In the weeks before he came to Israel, Pence told his associates that he was determined to give the most pro-Israel speech ever delivered by a non-Jewish leader at the Knesset. So as he prepared his speech, like Blair and Browne, Cameron and Major, he turned to Rabbi Sacks for guidance.

Rabbi Sacks met with the Vice President in New York for ninety minutes. He helped Pence to develop the themes he wished to discuss in his address. In the weeks that followed their meeting, Pence’s office sent early drafts of his address to Sacks for his comments.

If Pence’s name had been Joe Biden, he would have been congratulated by the entire Jewish world for reaching out to Sacks. And Sacks would have been celebrated by one and all as a towering Jewish figure who helped to craft one of the most important speeches about the Jewish people, the Jewish faith, and the Jewish state ever given by a non-Jewish leader.

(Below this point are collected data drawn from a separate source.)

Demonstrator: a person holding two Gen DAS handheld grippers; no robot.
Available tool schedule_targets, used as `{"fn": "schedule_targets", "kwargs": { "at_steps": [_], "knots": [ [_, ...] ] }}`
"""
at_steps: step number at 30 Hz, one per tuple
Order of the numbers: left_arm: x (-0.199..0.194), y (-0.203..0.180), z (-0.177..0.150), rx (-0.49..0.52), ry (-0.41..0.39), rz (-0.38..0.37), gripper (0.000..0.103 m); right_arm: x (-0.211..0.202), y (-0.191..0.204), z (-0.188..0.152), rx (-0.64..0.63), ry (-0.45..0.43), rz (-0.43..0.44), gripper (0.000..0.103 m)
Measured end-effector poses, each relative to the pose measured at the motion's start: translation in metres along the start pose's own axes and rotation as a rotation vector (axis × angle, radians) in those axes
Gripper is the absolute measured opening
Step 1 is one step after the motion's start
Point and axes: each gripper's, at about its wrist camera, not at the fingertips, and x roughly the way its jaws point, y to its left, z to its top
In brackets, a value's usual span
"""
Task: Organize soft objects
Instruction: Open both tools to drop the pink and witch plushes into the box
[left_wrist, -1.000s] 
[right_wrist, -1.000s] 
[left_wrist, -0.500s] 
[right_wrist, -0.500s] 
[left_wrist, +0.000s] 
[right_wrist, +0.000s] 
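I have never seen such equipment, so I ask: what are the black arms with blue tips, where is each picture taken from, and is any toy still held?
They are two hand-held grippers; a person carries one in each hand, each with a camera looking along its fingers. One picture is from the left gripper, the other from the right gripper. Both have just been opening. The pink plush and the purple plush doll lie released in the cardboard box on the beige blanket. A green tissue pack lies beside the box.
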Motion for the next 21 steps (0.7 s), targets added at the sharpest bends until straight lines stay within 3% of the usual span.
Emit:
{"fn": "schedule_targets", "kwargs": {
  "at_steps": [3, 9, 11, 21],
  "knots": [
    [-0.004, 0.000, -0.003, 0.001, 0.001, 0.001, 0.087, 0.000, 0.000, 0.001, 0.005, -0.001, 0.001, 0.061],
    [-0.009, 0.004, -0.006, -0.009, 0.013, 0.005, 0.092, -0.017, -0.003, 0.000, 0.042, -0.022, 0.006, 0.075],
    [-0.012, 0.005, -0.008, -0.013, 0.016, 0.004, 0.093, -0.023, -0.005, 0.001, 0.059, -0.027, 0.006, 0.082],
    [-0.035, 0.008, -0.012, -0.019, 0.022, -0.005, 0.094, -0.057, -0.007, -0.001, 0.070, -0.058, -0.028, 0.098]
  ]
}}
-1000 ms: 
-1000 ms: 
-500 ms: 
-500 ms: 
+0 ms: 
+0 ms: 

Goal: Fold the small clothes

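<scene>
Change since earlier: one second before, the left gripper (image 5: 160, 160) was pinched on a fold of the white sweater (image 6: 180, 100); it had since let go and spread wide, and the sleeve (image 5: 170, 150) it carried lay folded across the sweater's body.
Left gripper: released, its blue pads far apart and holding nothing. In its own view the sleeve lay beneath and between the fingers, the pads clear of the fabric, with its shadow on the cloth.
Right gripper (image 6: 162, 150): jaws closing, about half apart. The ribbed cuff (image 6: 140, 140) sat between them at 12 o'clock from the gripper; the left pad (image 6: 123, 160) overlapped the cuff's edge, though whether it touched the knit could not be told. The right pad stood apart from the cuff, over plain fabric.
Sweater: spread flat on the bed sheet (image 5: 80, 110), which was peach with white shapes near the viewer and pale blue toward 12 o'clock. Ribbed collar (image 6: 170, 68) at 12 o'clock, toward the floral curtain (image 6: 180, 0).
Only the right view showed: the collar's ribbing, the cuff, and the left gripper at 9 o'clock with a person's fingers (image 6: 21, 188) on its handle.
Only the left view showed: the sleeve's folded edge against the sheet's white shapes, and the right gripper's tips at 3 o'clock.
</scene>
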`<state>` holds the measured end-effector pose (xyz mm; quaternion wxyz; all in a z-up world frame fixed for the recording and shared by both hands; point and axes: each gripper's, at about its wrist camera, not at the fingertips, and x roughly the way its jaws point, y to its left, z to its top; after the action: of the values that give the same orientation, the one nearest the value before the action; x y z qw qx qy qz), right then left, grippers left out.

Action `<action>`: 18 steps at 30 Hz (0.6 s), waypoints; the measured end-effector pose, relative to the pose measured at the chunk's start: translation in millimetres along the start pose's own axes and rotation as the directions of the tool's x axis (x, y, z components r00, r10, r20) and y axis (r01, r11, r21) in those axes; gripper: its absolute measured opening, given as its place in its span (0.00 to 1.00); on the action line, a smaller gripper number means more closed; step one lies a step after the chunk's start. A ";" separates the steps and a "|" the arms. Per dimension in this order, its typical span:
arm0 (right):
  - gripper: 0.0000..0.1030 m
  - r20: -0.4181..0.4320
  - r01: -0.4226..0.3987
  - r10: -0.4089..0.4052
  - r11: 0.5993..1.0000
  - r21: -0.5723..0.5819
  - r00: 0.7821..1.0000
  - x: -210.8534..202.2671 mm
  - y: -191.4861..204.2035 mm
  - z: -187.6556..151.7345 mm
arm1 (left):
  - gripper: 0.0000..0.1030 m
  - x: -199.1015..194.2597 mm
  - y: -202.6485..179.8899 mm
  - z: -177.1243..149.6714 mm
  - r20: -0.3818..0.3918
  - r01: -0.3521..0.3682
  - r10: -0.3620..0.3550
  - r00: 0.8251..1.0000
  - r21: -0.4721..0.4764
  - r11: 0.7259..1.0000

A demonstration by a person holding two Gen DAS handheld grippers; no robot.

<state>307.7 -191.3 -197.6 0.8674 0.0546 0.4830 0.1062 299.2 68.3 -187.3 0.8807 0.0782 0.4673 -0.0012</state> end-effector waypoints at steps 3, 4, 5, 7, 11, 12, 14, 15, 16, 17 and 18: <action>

But alas, we are not living in normal times.

We are living at a time where the left deems anyone who treats the Trump administration as legitimate as an enemy of the people. We live in times when Jews on the left are unable to distinguish friend from foe, or discern their own interests.

The leftist Jewish media flew into a rage when Sacks’ role in drafting Pence’s speech was reported.

By helping Pence, Batya Ungar-Sargon at the far-left Jewish Forward raged, Sacks empowered Pence’s faith, which she abhors.

“Pence believes God has a plan, not just for him but also for everyone, especially if he agrees with his numerous co-religionist white evangelicals who believe that we are living in the end times.”

At London’s liberal Jewish Chronicle, the writers are beside themselves. Referring to Pence as “loathsome,” Marcus Dysch wrote: “What on earth is Jonathan Sacks, the erudite, polite, shy Englishman doing getting involved with the homophobic, extreme Christian campaigner against women’s rights who is currently serving as Vice President of the United States?”

Dysch then all but accused Sacks of selling his soul for money, writing, “There will be countless wealthy churches across Republican states now falling over themselves to invite Lord Sacks to speak.”

Matthew Gindin, an anti-Zionist Jewish leftist and former Buddhist monk, wrote that Sacks “embodies a communal failure which threatens both the Jewish soul and future.”

Sacks, Gindin said, “has chosen to sell out for Jewish power and glory.”

Notably, neither Dysch nor Gindin wrote a word about Pence’s support for Israel. They didn’t applaud his stated commitment to finding a path to peace between Israel and the Palestinians, for instance, which was a section of the speech that drew a standing ovation from Israel’s leftist lawmakers at the Knesset.

They didn’t care about that. Like Ungar-Sargon and a half dozen other writers that piled on against Pence, they hate Pence, and they hate Sacks for helping Pence, because Pence is Trump’s vice president, and because he is an evangelical Christian who takes his faith seriously. And now they hate Sacks because he helped Pence to prepare and deliver the most stunning message of support for Israel any non-Jewish leader has ever given.

It is hard to see a happy end to this madness for the Jewish Left.

Under President Trump, America is moving from strength to strength.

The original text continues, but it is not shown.